Wie stehen die Milchbauern da? 

Verglichen mit vielen anderen Betriebszweigen war die Milchviehhaltung im abgelaufenen Wirtschaftsjahr 2024/25 zunächst recht stabil. Laut Daten des Deutschen Bauernverbandes lag das durchschnittliche Unternehmensergebnis bei rund 115.300 Euro, was deutlich über dem Gesamtdurchschnitt der Betriebe in Deutschland lag. Dies war hauptsächlich auf über weite Strecken höhere Preise zurückzuführen, die den Betrieben nach einem schwierigen Vorjahr etwas Entlastung brachten.
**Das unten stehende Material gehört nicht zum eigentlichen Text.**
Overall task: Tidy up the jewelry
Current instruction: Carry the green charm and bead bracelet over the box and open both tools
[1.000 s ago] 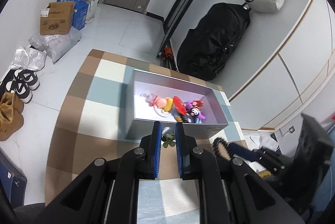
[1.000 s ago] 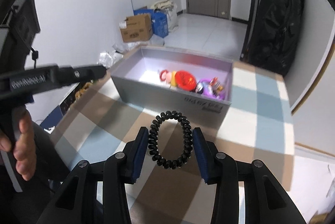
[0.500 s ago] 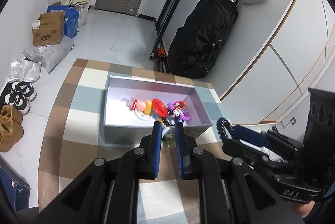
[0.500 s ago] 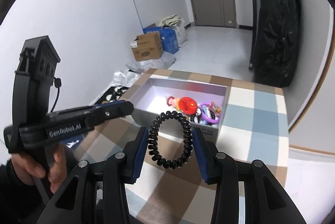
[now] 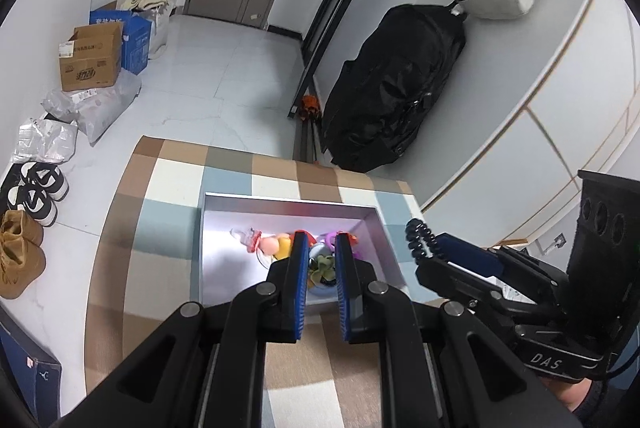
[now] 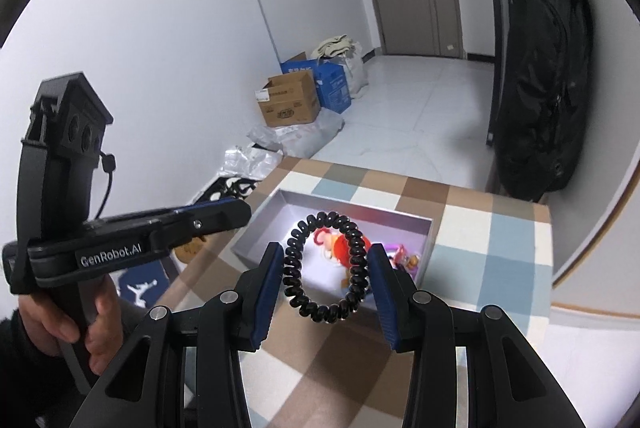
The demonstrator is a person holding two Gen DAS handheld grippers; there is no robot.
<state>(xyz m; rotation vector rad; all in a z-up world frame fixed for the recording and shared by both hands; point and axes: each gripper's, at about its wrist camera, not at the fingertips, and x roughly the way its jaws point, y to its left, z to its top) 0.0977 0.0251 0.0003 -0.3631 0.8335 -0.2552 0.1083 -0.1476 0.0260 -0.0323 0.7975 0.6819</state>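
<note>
- The right gripper (image 6: 326,278) clamps a black spiral coil hair tie (image 6: 325,266) between its blue-padded fingers (image 6: 267,282); both pads press on the sides of the ring, which stands upright as an oval loop.
- In the left wrist view the same black coil (image 5: 418,238) shows at the tip of the right gripper (image 5: 430,248), hanging above the right end of the box.
- The left gripper (image 5: 322,262) has its blue pads (image 5: 301,276) drawn close together, and a small green hair claw clip (image 5: 323,268) sits in the narrow gap between them; the pads look clamped on it.
- An open grey rectangular cardboard box (image 5: 390,248) rests on the table, near its far edge, with its long side across the view.
- Inside the box lies a cluster of small colourful accessories (image 6: 340,246), red, orange, pink and purple, gathered toward the near wall and the right end; the left end of the box floor is bare.
- The table is covered by a checked cloth in brown, pale blue and cream squares (image 5: 160,228).
- A person's hand (image 6: 60,324) wraps the handle of the left gripper (image 6: 216,216) at the left edge of the right wrist view.
- Beyond the table's far edge, a large black bag (image 5: 392,88) leans against the wall, and a brown cardboard carton (image 5: 90,62) stands on the tiled floor.
</note>
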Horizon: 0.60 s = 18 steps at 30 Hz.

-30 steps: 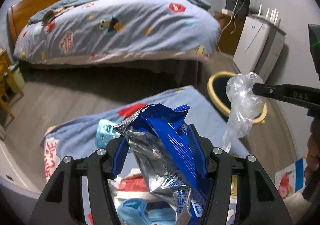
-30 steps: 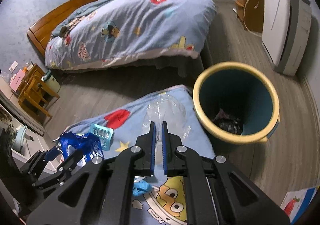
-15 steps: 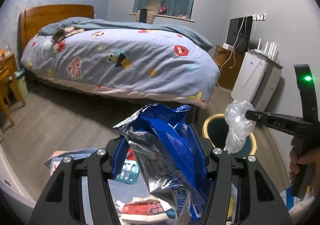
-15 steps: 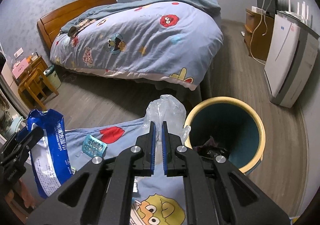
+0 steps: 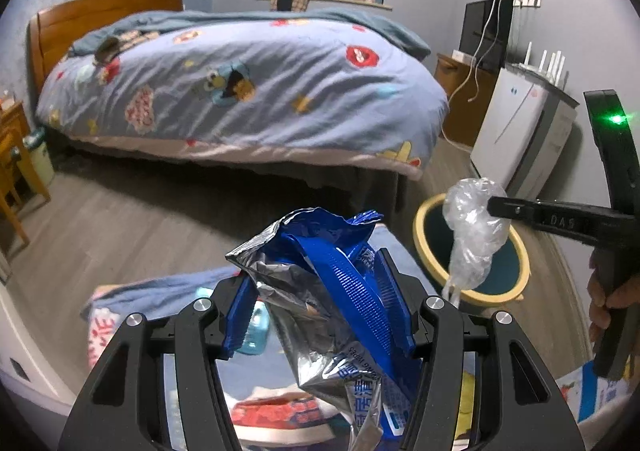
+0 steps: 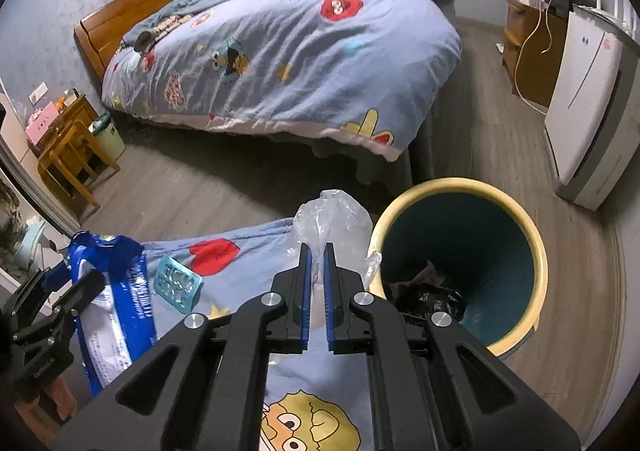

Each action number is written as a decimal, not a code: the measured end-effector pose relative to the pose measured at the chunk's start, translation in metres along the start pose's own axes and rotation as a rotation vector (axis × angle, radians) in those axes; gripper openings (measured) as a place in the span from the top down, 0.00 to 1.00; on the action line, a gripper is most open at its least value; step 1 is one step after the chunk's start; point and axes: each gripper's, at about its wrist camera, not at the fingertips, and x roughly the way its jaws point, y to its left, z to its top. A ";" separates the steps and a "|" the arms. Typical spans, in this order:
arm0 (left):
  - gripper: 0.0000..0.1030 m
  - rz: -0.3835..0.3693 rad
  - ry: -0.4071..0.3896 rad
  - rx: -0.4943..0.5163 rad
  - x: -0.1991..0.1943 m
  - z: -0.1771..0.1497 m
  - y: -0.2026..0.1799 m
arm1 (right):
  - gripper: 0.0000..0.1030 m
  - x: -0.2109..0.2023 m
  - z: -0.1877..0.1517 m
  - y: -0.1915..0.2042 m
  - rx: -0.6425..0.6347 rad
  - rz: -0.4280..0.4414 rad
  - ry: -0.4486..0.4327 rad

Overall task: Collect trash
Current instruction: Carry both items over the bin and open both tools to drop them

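Both raised since earlier; right hand-held gripper (image 6: 316, 251) clenching plastic bag (image 6: 332, 217) beside bin rim (image 6: 538, 251); left hand-held gripper (image 5: 320, 291) seemingly grasping wrapper (image 5: 320, 291).

A wooden bed (image 5: 224, 91) with blue duvet stands on grey plank floor (image 5: 120, 219).

We see a cartoon-print cloth (image 6: 320, 391) with a teal blister pack (image 6: 176, 285) lying on it, left of the yellow-rimmed bin (image 6: 536, 251) on the wood floor (image 6: 192, 191).

One blue wrapper (image 5: 320, 315), one clear bag (image 5: 474, 229), one bin (image 6: 464, 263), one bed (image 6: 288, 51)
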 end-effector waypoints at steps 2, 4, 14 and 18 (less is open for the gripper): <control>0.43 -0.006 0.008 0.001 0.009 0.004 -0.008 | 0.95 0.000 0.002 -0.007 0.004 -0.005 -0.004; 0.43 -0.010 0.014 0.013 0.019 0.008 -0.019 | 0.95 -0.002 0.003 -0.017 0.024 -0.009 -0.012; 0.43 -0.067 0.061 0.120 0.070 0.026 -0.098 | 0.95 0.000 0.002 -0.124 0.178 -0.160 -0.008; 0.43 -0.075 0.074 0.181 0.090 0.029 -0.129 | 0.95 0.009 -0.008 -0.160 0.258 -0.204 0.022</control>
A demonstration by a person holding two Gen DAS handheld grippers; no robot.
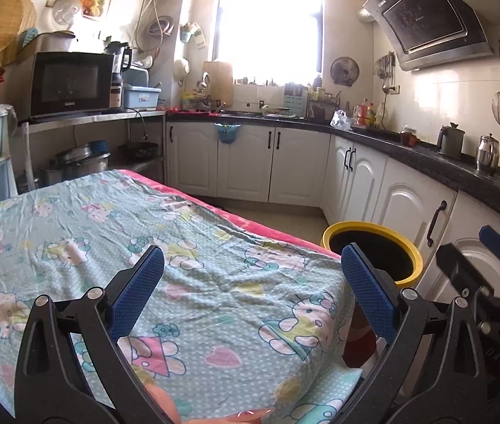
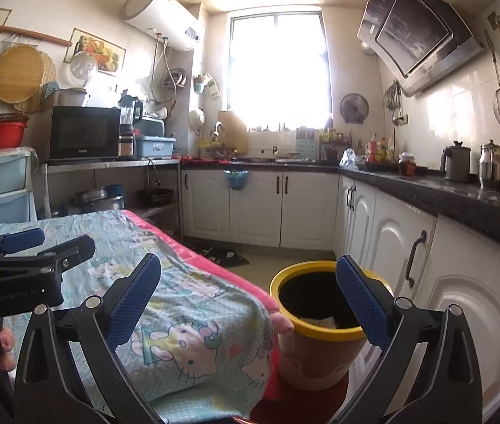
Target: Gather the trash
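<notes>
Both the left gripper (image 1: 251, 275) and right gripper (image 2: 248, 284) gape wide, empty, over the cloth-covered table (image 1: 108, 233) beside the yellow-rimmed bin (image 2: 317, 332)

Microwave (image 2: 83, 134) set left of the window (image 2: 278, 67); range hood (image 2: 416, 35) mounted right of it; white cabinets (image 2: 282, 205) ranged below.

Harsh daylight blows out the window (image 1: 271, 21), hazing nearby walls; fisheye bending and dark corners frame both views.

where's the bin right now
In the right wrist view the bin stands on the floor, low centre-right, between the table corner and the white cabinets.
</notes>
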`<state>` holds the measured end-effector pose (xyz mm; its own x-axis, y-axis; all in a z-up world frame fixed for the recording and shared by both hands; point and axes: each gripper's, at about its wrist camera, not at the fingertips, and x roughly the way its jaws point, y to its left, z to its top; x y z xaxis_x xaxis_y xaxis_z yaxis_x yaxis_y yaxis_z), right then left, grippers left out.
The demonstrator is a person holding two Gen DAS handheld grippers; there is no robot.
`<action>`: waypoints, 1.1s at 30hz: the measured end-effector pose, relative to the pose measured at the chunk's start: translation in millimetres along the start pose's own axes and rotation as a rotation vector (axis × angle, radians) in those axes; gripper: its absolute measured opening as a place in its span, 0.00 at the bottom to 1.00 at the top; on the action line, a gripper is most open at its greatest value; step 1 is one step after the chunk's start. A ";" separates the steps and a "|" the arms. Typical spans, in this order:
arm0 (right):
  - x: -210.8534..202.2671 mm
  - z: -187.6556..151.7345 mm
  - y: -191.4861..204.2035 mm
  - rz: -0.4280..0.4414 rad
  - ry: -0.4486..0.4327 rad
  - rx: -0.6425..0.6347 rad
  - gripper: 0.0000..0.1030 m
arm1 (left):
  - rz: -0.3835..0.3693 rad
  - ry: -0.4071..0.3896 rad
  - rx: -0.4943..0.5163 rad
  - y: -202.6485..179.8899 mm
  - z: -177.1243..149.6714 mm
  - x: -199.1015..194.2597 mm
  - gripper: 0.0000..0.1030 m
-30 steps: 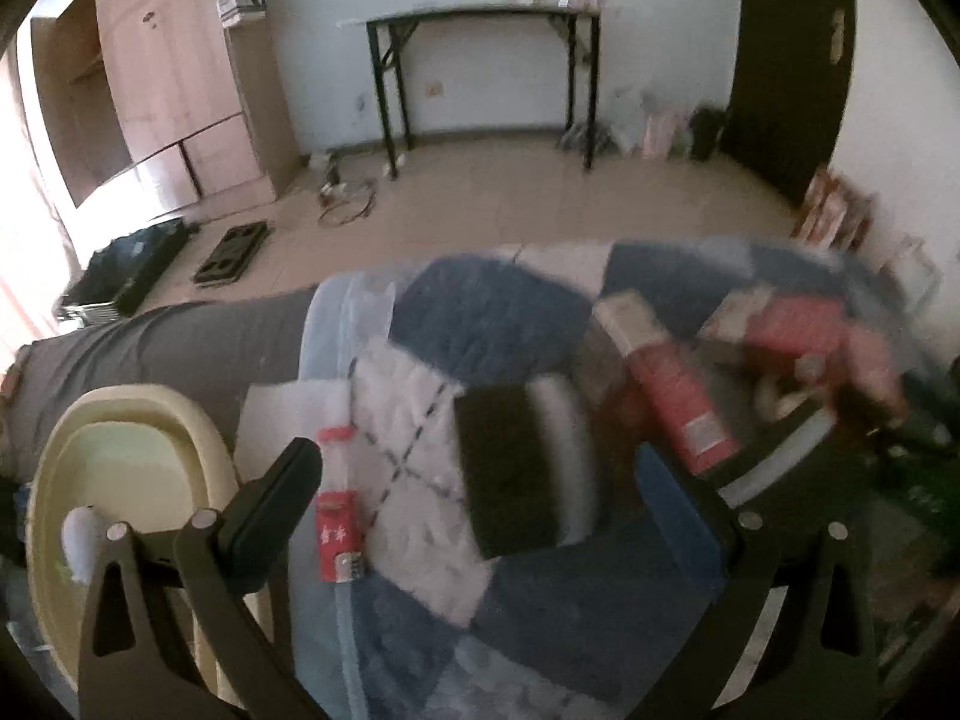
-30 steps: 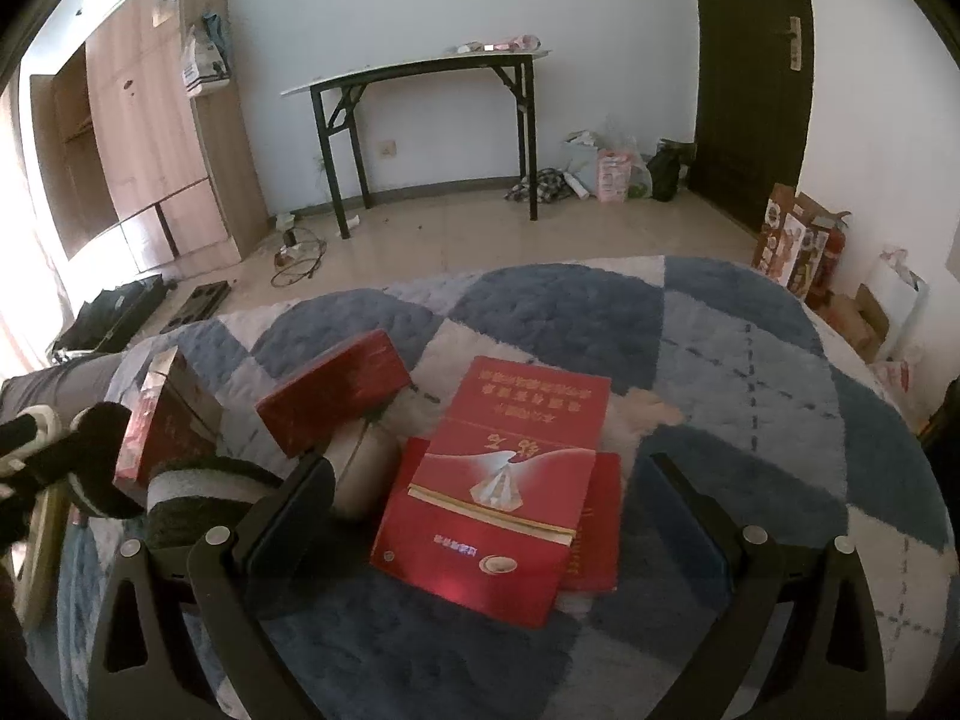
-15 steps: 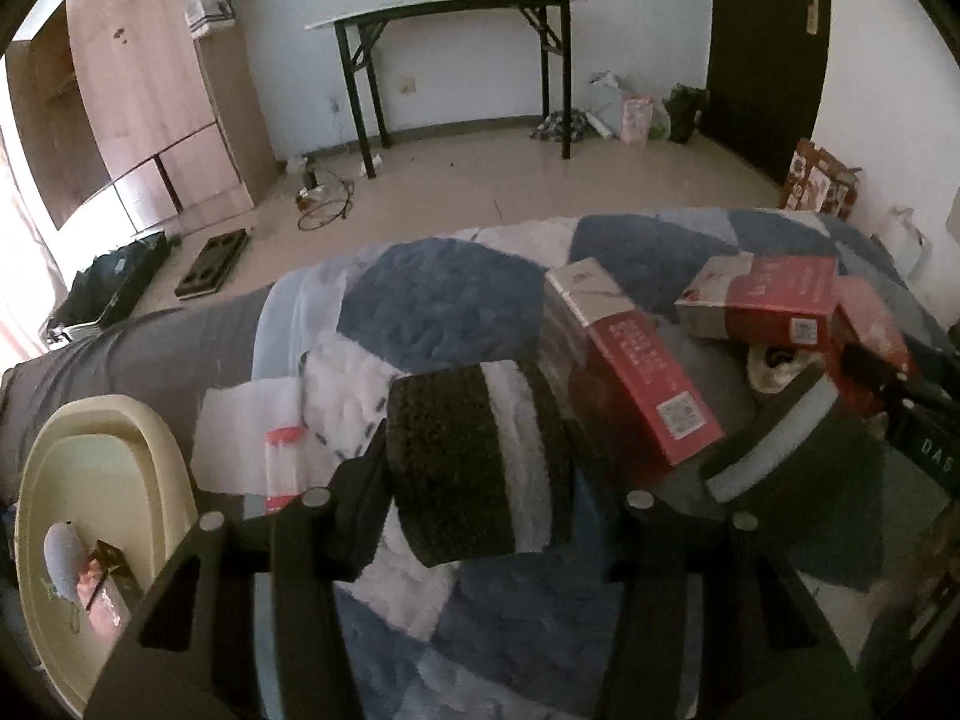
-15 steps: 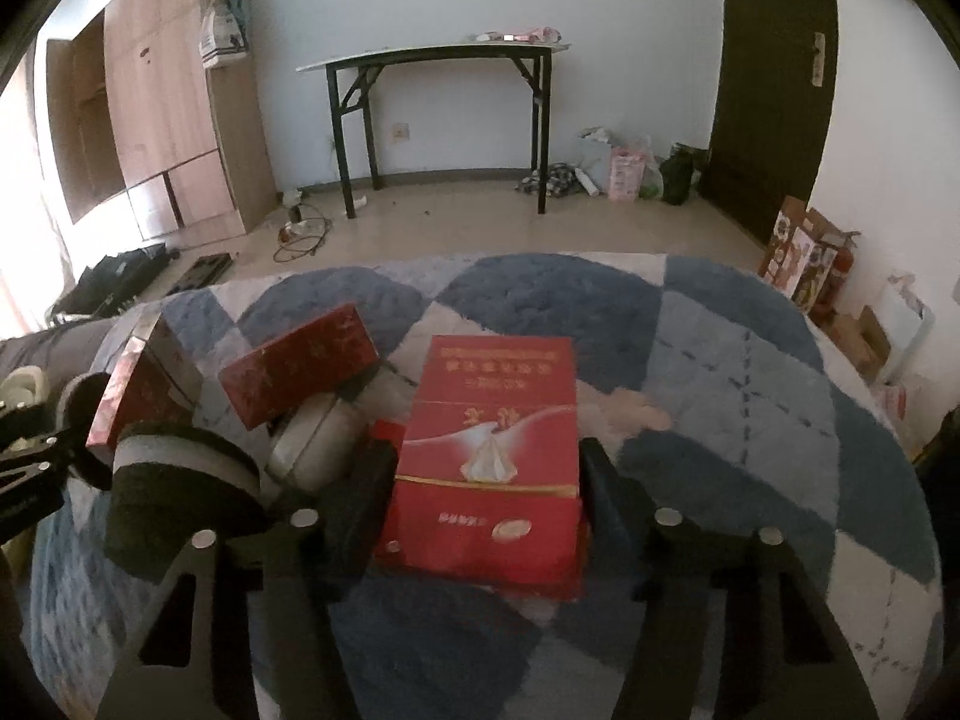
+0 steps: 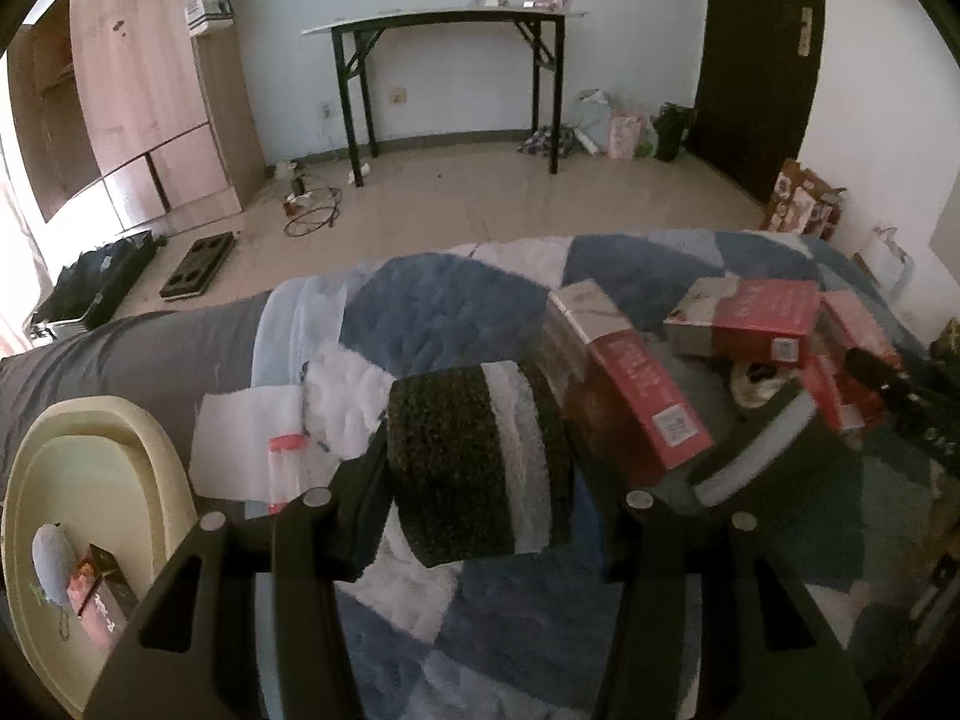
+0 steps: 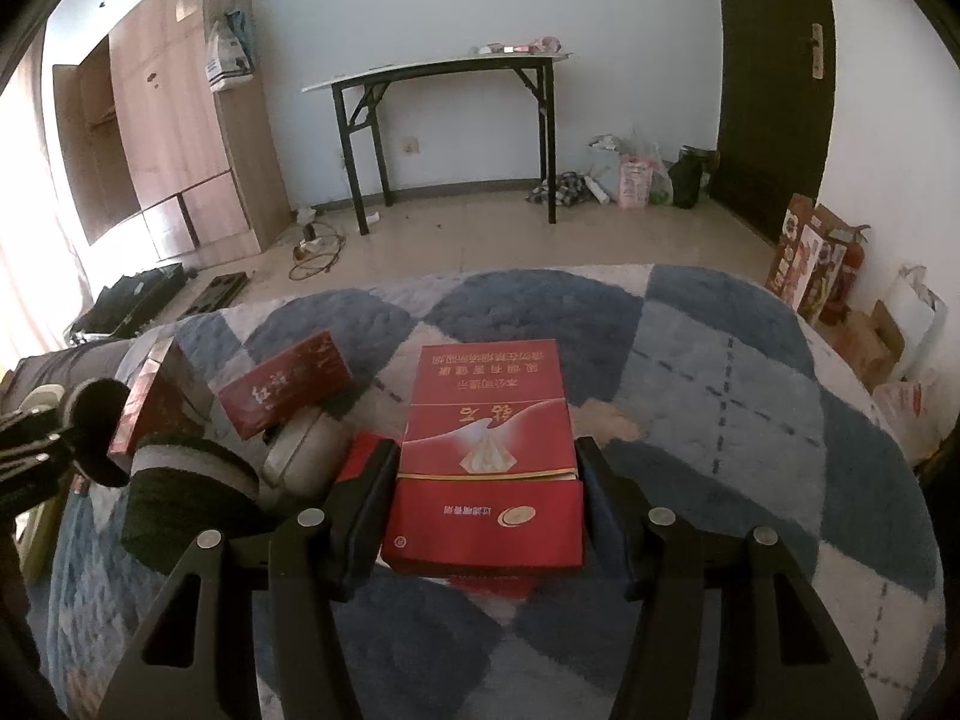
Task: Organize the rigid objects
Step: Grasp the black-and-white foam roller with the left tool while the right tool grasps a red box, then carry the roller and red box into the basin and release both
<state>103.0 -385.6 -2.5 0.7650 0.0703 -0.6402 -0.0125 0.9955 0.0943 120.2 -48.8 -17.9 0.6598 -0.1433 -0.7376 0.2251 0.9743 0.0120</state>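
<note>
A black sponge block with a white band (image 5: pixel 456 456) is held just above the blue-and-white quilt (image 5: pixel 432 312), my left gripper (image 5: pixel 477 480) shut on its sides. In the right wrist view a flat red carton (image 6: pixel 486 414) lies on another red box, and my right gripper (image 6: pixel 485 468) is closing on it, pads against both long edges. Left of it sit a tilted red box (image 6: pixel 282 384), a tall red box (image 6: pixel 156 402), a pale round item (image 6: pixel 306 450) and a second black sponge (image 6: pixel 180 498).
A cream basin (image 5: pixel 90 438) at the quilt's left edge holds a grey item and a small box. A red-capped tube (image 5: pixel 282 468) lies on white tissue. Red boxes (image 5: pixel 756 318) crowd the right side. Bare floor and a black-legged table (image 6: pixel 444 72) lie beyond.
Both grippers went from wide open to closed. The left took hold of the sponge block; the right came forward over the red carton and closed on its edges.
</note>
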 end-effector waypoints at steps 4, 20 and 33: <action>-3.6 1.5 -2.2 -0.005 -0.015 0.012 0.55 | -0.004 0.003 0.003 0.4 -2.3 5.1 0.51; 8.5 -1.2 -5.4 0.000 0.006 0.029 0.55 | -0.012 -0.031 -0.045 3.6 -2.4 5.9 0.50; 3.4 -2.9 -23.9 0.040 -0.014 0.098 0.55 | -0.002 -0.059 -0.048 11.4 2.7 -4.7 0.50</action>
<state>104.0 -409.0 -9.1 0.7744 0.1086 -0.6234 0.0190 0.9807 0.1945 121.6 -37.4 -12.4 0.7010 -0.1536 -0.6965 0.1927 0.9810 -0.0224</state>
Angesichts der Marktentwicklung seien die Milchbauern aber verunsichert, sagte Bauernpräsident Joachim Rukwied in Stuttgart. Das Plus aus dem Vorjahr werde durch den Preisdruck der Handelsketten gefährdet. Die derzeitige Entwicklung gehe über die normale Marktdynamik hinaus. «Was wir aktuell erleben, ist kein Marktmechanismus mehr, sondern ein von einem Discounter entfachter Kampf um den günstigsten Preis», sagte er. Der aktuell ausgerufene Preis von 99 Cent für ein Päckchen Butter sei inakzeptabel. 

«Für uns Milchviehhalter bedeuten solche Preise ein wirtschaftliches Desaster», sagte kürzlich der Sprecher des Bundesverbandes Deutscher Milchviehhalter, Hans Foldenauer. In der ersten Jahreshälfte 2025 erhielten die Landwirte im Bundesdurchschnitt laut Foldenauer rund 53 Cent pro Kilo Rohmilch. Die Produktionskosten lagen im Juli bei 53,53 Cent pro Kilo und hätten damit «gerade so abgedeckt» werden können. Seit dem Sommer sind die Erzeugerpreise demnach aber gefallen – auf zuletzt durchschnittlich 46 Cent. 

Wird das Bundeskartellamt eingeschaltet?

Der Bauernverband aus Bayern möchte die Butterpreise vom Bundeskartellamt prüfen lassen. Der Preisverfall sei eventuell nicht erlaubt, teilte der Verband vor kurzem mit. Rukwied äußerte sich zur Angelegenheit zurückhaltend. Man setze auf Kooperation und fordere den Einzelhandel auf, seiner Verantwortung gerecht zu werden.